(ASSIGNED TASK) Copy, from the material below, every line in which the word "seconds" can be found.

(SOURCE DATA)

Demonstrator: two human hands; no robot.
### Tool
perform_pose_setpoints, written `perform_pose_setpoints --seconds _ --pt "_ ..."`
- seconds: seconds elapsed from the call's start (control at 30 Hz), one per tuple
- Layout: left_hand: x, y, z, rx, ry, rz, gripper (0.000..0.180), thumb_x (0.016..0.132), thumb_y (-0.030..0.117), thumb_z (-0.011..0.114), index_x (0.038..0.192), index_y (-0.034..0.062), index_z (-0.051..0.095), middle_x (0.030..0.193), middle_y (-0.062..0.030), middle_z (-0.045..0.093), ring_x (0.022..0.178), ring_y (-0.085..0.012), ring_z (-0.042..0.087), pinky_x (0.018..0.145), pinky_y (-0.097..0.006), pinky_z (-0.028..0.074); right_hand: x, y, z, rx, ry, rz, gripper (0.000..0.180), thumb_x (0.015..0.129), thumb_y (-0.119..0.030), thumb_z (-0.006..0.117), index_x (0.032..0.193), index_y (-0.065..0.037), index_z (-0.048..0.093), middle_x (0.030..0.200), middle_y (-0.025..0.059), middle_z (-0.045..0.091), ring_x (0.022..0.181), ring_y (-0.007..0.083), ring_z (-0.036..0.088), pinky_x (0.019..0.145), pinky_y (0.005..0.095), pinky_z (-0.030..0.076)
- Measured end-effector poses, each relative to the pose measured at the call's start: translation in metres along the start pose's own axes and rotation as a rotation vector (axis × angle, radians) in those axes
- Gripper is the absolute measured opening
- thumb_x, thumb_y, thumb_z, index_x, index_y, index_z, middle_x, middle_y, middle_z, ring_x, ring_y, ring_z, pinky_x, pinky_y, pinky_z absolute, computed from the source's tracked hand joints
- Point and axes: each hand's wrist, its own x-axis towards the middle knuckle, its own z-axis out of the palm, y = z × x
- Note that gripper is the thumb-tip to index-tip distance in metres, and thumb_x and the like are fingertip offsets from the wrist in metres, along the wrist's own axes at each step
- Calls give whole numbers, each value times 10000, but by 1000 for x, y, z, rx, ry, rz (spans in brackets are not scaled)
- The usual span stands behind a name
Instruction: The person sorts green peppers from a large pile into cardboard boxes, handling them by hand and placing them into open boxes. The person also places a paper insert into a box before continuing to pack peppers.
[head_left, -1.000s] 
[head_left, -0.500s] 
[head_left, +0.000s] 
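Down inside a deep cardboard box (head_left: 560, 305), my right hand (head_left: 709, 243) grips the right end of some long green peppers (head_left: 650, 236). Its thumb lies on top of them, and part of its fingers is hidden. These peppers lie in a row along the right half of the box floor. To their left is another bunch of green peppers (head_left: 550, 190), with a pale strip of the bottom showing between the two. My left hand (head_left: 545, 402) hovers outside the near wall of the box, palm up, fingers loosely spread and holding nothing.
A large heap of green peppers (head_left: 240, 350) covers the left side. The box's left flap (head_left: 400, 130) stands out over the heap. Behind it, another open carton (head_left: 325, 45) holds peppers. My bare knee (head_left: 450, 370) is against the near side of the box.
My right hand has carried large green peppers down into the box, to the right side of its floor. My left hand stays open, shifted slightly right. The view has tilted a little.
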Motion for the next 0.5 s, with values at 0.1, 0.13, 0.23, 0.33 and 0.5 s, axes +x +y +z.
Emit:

(ANSWER AREA)
perform_pose_setpoints, written `perform_pose_setpoints --seconds _ --pt "_ ..."`
- seconds: seconds elapsed from the call's start (control at 30 Hz), one per tuple

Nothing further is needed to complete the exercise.